The content of your minilesson does not always = good content for a writing conference or small group (you probably knew that already!).
The challenge, then, is figuring out how to create continuity. How can we teach writing conferences and small group lessons that meet students’ needs yet are still relevant to our whole class instruction and overall goals?
Honestly, I don’t think there’s one right answer to this question. But in this post, I’ll share my personal process and a freebie!
Photo Credit: Racorn, Shutterstock
Ahead-of-Time Planning vs. “In The Moment” Decision Making
First, I want to differentiate between ahead-of-time planning and “in the moment” decision-making.
Sometimes, I plan out ahead of time what I’m going to be working on during a one-on-one conference or small group lesson. Here are some situations when I would decide ahead of time what I will be teaching:
- I’ve been reviewing student work and have seen an area of need or a way to challenge a single student or group of students. I then schedule either a writing conference or small group lesson to address this.
- I’ve been working on a particular strategy with a student or group of students. I know that they need more support, so I plan a follow up writing conference or small group lesson.
However, I don’t always know ahead of time what I will be teaching during a conference or small group lesson.
And it’s not because I didn’t have time to plan (although, hello, we all know that can happen, too!). It’s usually because I have intentionally scheduled time to meet with a student and find out what she is working on. I may need to have an in-depth conversation with the child to really learn what she is thinking, and how I can help her. So I have to decide what I’ll teach her during the actual conversation.
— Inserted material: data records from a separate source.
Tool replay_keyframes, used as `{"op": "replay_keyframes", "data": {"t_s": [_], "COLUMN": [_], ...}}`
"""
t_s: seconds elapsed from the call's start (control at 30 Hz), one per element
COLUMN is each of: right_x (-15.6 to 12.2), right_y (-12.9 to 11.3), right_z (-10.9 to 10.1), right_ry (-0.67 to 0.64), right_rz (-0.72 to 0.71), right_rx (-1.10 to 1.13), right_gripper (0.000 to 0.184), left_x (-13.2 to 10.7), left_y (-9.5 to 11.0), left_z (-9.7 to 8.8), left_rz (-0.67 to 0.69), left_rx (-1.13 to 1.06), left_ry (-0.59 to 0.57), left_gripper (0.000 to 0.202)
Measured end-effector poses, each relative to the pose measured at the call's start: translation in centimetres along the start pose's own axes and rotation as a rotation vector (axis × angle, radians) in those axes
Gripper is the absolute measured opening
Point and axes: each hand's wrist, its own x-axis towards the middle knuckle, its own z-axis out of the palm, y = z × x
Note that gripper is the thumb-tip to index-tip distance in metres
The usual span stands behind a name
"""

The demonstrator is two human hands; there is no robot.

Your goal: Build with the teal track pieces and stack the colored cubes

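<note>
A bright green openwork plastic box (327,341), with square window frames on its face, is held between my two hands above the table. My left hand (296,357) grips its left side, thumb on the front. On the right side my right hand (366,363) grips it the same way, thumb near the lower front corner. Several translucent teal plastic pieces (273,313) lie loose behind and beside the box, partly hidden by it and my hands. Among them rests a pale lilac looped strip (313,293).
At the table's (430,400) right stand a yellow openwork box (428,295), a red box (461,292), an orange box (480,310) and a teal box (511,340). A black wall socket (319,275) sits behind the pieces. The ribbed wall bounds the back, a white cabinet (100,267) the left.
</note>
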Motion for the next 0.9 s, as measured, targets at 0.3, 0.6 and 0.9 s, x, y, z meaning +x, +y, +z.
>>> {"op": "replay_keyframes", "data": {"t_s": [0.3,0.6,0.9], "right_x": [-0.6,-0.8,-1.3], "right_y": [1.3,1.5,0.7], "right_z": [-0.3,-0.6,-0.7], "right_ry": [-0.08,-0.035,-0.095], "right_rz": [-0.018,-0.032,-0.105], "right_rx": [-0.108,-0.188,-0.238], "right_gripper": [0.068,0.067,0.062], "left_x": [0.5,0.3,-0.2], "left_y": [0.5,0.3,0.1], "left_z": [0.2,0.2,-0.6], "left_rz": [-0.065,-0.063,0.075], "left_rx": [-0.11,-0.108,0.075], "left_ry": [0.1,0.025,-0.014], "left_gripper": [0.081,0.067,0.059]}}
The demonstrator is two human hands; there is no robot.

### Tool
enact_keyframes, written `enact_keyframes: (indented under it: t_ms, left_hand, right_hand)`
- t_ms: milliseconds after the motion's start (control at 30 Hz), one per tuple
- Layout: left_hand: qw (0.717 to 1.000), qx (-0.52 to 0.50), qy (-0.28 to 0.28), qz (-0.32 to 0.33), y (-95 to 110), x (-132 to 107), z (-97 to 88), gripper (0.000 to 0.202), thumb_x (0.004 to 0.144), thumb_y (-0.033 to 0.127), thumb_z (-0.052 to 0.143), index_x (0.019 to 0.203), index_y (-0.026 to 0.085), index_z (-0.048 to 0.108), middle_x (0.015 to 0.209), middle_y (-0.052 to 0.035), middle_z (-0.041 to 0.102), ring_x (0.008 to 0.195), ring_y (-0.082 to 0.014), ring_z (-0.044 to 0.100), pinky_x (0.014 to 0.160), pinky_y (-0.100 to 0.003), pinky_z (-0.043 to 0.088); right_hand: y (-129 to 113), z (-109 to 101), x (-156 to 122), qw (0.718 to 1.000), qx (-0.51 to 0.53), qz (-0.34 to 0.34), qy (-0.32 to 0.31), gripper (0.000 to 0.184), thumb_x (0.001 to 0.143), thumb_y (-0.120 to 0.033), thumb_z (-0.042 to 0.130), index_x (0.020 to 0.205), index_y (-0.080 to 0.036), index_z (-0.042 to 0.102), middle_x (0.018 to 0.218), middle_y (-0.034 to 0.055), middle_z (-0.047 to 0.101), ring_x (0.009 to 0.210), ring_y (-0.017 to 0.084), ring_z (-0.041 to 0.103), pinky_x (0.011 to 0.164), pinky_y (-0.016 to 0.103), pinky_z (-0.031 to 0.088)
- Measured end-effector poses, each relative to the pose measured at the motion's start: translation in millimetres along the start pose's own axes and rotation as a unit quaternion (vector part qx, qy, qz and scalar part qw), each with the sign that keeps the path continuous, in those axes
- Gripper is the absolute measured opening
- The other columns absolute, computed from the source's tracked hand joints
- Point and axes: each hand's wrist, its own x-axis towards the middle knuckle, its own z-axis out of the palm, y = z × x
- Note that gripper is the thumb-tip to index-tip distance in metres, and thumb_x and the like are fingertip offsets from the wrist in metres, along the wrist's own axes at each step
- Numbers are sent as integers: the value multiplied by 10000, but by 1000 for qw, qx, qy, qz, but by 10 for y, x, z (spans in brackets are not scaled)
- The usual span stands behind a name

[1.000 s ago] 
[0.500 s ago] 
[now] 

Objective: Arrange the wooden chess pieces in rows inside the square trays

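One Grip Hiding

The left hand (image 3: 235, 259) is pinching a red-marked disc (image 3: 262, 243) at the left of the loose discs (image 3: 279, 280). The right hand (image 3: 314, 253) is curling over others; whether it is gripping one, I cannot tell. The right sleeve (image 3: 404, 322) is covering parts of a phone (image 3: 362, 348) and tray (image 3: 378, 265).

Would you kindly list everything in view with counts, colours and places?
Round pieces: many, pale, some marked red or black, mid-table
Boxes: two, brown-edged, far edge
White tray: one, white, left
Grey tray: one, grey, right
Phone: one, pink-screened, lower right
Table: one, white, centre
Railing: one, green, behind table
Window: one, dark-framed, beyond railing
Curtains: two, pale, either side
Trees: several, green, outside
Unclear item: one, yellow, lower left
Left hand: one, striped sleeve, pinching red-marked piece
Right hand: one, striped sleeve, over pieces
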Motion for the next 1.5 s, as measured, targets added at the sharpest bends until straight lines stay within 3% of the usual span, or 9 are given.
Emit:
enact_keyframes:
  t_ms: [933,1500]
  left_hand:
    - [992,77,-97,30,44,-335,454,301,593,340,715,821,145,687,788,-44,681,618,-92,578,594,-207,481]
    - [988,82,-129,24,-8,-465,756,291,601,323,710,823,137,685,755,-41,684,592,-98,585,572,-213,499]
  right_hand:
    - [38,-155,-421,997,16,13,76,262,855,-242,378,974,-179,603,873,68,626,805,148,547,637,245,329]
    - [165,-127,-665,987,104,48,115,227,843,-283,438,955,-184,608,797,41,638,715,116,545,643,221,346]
Or, in the case of small groups, I want to observe the class working, and then pull together students who have similar needs based upon my observations. Sometimes, when I’m walking around the room, I can easily see that certain kids are struggling with a concept. This type of “on the fly” small group instruction can be really helpful when we’re working on something new, or transitioning between stages in the writing process.
For example, some of my Kinders have trouble transitioning between a graphic organizer and regular writing paper when I introduce a new graphic organizer. They sometimes get confused and believe that they are starting a whole new piece, rather than just transferring information. If I see that a couple of kids are having this issue, I can quickly pull them into a small group and do a little more teaching.
When I plan out my writing conferences and small groups for the week, I intentionally leave a bit of time for this type of observation and “on the fly” instruction.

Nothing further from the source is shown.